Die Meditationsübungen waren umrahmt mit der Alexander-Technik, um einen spürbareren Bezug zum eigenen Ätherleib - und den Übungen draußen in der Natur, um einen deutlicheren Bezug zu den Elementarwesen zu gewinnen. Diese Ergänzungen in beide Richtungen kamen bei den meisten Menschen gut an und verstärkten die Meditationsarbeit.

Zusammen zu meditieren ist gegenseitig sehr unterstützend. Es baut sich eine fast greifbare Kraft im Raum auf und trotzdem ist man ganz allein dabei und mehr denn je auf sich selbst gestellt. Beide Pole wurden auch hier verstärkt von den Teilnehmern wahrgenommen. Für viele trifft der Satz zu: "Du schaffst es nur allein, aber allein schaffst du es nicht."

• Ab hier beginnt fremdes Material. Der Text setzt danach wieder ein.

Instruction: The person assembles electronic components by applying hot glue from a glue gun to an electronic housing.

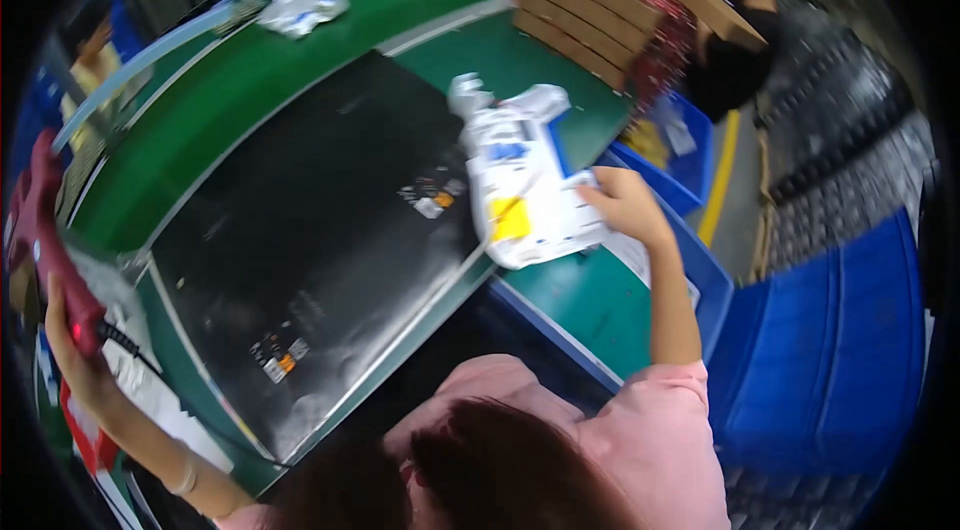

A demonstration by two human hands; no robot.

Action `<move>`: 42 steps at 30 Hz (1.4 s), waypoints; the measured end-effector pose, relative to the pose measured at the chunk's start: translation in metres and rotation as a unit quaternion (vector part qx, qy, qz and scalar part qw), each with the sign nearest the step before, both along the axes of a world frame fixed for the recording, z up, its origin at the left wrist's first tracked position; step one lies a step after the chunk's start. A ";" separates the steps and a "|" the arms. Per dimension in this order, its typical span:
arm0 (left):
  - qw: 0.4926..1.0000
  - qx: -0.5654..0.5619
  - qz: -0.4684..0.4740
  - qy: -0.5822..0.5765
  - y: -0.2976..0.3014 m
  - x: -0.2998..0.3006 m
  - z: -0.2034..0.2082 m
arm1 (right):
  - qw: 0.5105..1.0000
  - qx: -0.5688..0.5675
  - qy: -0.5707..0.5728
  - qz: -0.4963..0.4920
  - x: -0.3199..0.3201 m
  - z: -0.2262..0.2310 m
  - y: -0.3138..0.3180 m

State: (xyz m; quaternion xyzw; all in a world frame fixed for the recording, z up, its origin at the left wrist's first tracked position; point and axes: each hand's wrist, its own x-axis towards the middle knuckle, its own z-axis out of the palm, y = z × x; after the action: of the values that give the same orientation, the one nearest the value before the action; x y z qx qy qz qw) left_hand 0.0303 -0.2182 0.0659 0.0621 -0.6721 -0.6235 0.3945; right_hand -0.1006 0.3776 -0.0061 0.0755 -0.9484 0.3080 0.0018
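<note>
"So, nearest first: what shows at the bottom of the frame?"

"Dark hair and a pink shirt [650,430]. At the lower left, the left hand [68,345] is curled around a dark red handheld scanner [45,220], with a red glow near its lower end and a black cord [135,348] trailing from it."

"And the right?"

"Right of centre, the right hand [625,205] is closed, thumb and fingers pinching the edge of a white package [535,200]."

"How does that look?"

"Soft and wrinkled, somewhat blurred, with two loose ends sticking up at the top. It has a bright yellow patch [509,218] low down, blue printing above that, and a blue strip along its right side. It is over the right edge of a black mat [320,180]; whether it touches the surface [450,55], I can't tell."

"Farther off?"

"A crumpled white bag [300,10] at the upper left, stacked brown cartons [590,15] at the upper right, and beside them a person in black [735,70]."
</note>
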 end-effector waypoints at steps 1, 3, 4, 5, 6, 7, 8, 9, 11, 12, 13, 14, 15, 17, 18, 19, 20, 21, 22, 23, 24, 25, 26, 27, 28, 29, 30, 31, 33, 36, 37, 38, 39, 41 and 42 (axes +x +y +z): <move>1.000 0.001 -0.021 -0.015 0.001 -0.007 0.000 | 0.997 -0.009 -0.002 -0.082 0.030 -0.002 0.035; 0.998 0.005 -0.050 -0.028 0.001 -0.021 -0.005 | 0.972 0.020 0.004 -0.234 0.069 -0.011 0.097; 0.998 -0.006 -0.048 -0.028 0.003 -0.014 0.011 | 0.957 0.049 0.019 -0.284 0.080 -0.026 0.130; 0.997 0.008 -0.067 -0.040 0.000 -0.031 -0.008 | 0.933 0.130 0.036 -0.335 0.103 -0.044 0.166; 0.997 -0.001 -0.064 -0.040 0.003 -0.030 0.001 | 0.910 0.185 0.058 -0.366 0.114 -0.067 0.198; 0.997 -0.004 -0.063 -0.045 0.002 -0.035 -0.001 | 0.897 0.203 0.026 -0.392 0.127 -0.082 0.215; 0.997 -0.008 -0.061 -0.054 0.001 -0.038 -0.005 | 0.883 0.221 -0.009 -0.415 0.140 -0.093 0.224; 0.997 -0.012 -0.055 -0.061 0.000 -0.041 -0.009 | 0.869 0.247 -0.058 -0.425 0.150 -0.101 0.227; 0.996 -0.019 -0.041 -0.072 0.002 -0.046 -0.016 | 0.842 0.253 -0.135 -0.457 0.159 -0.134 0.230; 0.996 -0.022 -0.033 -0.078 0.002 -0.048 -0.021 | 0.840 0.231 -0.146 -0.469 0.158 -0.152 0.228; 0.996 -0.025 -0.025 -0.083 0.005 -0.049 -0.025 | 0.834 0.239 -0.178 -0.464 0.154 -0.172 0.226; 0.996 -0.026 -0.024 -0.082 0.006 -0.048 -0.023 | 0.842 0.232 -0.181 -0.452 0.146 -0.190 0.224; 0.995 -0.016 -0.024 -0.094 0.008 -0.049 -0.025 | 0.832 0.226 -0.209 -0.461 0.134 -0.203 0.221; 0.993 -0.003 -0.017 -0.115 0.018 -0.043 -0.019 | 0.838 0.202 -0.210 -0.461 0.110 -0.217 0.211; 0.992 0.005 -0.013 -0.126 0.022 -0.041 -0.017 | 0.839 0.194 -0.213 -0.462 0.098 -0.223 0.209; 0.990 0.013 -0.010 -0.137 0.028 -0.038 -0.015 | 0.833 0.190 -0.218 -0.471 0.089 -0.229 0.208; 0.989 0.022 -0.007 -0.148 0.034 -0.035 -0.014 | 0.835 0.190 -0.218 -0.469 0.082 -0.233 0.208; 0.987 0.031 -0.003 -0.159 0.039 -0.033 -0.013 | 0.829 0.186 -0.225 -0.477 0.075 -0.234 0.206; 0.984 0.040 0.000 -0.171 0.045 -0.030 -0.013 | 0.823 0.183 -0.233 -0.485 0.070 -0.235 0.205; 0.984 0.041 0.002 -0.172 0.054 -0.028 -0.014 | 0.812 0.179 -0.249 -0.498 0.070 -0.233 0.205; 0.983 0.025 0.024 -0.180 0.062 -0.026 -0.013 | 0.812 0.180 -0.249 -0.496 0.070 -0.231 0.204; 0.981 0.009 0.046 -0.188 0.067 -0.025 -0.014 | 0.809 0.182 -0.267 -0.491 0.070 -0.229 0.204; 0.981 0.010 0.046 -0.189 0.067 -0.026 -0.015 | 0.805 0.185 -0.285 -0.487 0.071 -0.226 0.205; 0.980 0.001 0.026 -0.198 0.068 -0.027 -0.015 | 0.804 0.187 -0.285 -0.487 0.070 -0.221 0.208; 0.979 -0.008 0.005 -0.205 0.069 -0.027 -0.015 | 0.806 0.226 -0.280 -0.471 0.064 -0.214 0.212; 0.979 -0.005 0.005 -0.206 0.069 -0.030 -0.017 | 0.806 0.265 -0.274 -0.453 0.057 -0.203 0.216; 0.980 -0.019 -0.005 -0.198 0.064 -0.032 -0.017 | 0.821 0.261 -0.233 -0.452 0.045 -0.173 0.193; 0.981 -0.031 -0.015 -0.189 0.059 -0.035 -0.017 | 0.854 0.238 -0.238 -0.397 0.030 -0.150 0.179; 0.984 -0.056 -0.017 -0.169 0.050 -0.031 -0.014 | 0.930 0.143 -0.231 -0.248 -0.001 -0.104 0.133; 0.979 -0.027 -0.080 -0.186 0.088 -0.053 -0.027 | 0.988 -0.092 -0.127 0.013 -0.015 -0.032 0.019; 0.979 -0.031 -0.037 -0.199 0.171 -0.078 -0.018 | 0.971 -0.136 -0.191 0.036 -0.011 -0.015 -0.001; 0.967 -0.066 -0.072 -0.234 0.200 -0.079 -0.002 | 0.935 -0.283 -0.177 0.120 -0.008 -0.005 -0.029; 0.980 -0.057 -0.052 -0.185 0.210 -0.078 -0.006 | 0.902 -0.334 -0.170 0.215 -0.010 0.004 -0.067; 0.957 -0.049 -0.152 -0.242 0.221 -0.076 -0.003 | 0.895 -0.311 -0.160 0.279 -0.002 0.022 -0.127; 0.955 -0.049 -0.150 -0.253 0.227 -0.072 -0.002 | 0.856 -0.353 -0.197 0.322 -0.001 0.026 -0.153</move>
State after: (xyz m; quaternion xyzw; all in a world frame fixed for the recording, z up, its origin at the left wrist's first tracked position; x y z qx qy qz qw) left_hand -0.0421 0.0086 0.0641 0.0974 -0.7812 -0.6055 0.1161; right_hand -0.1011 0.2244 0.0200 0.3087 -0.6790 0.6141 -0.2580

Für uns Kursleiter, weil wir den Vergleich nun auch so klar hatten, waren die Wochenenden an Tagungshäusern in der Natur, wo die Teilnehmer auch übernacht und bei den Mahlzeiten zusammen waren, noch prägnanter. Es macht schon Sinn, einen Kraftort für die Vertiefung aufzusuchen und sich etwas aus dem Alltag zu entfernen. Man ist dann freier, kommt tiefer hinein und auch ist der soziale Austausch dann noch intensiver. Für viele war es einfach erleichternd, andere ähnlich strebende Menschen kennen zu lernen, um sich eventuell später mit ihnen verabreden zu können. Während des Austausches nach einer Meditation hatte man öfters das Gefühl, jemand sagte etwas nur für einen anderen Teilnehmer im Raum, für den es wichtig war, dies zu hören.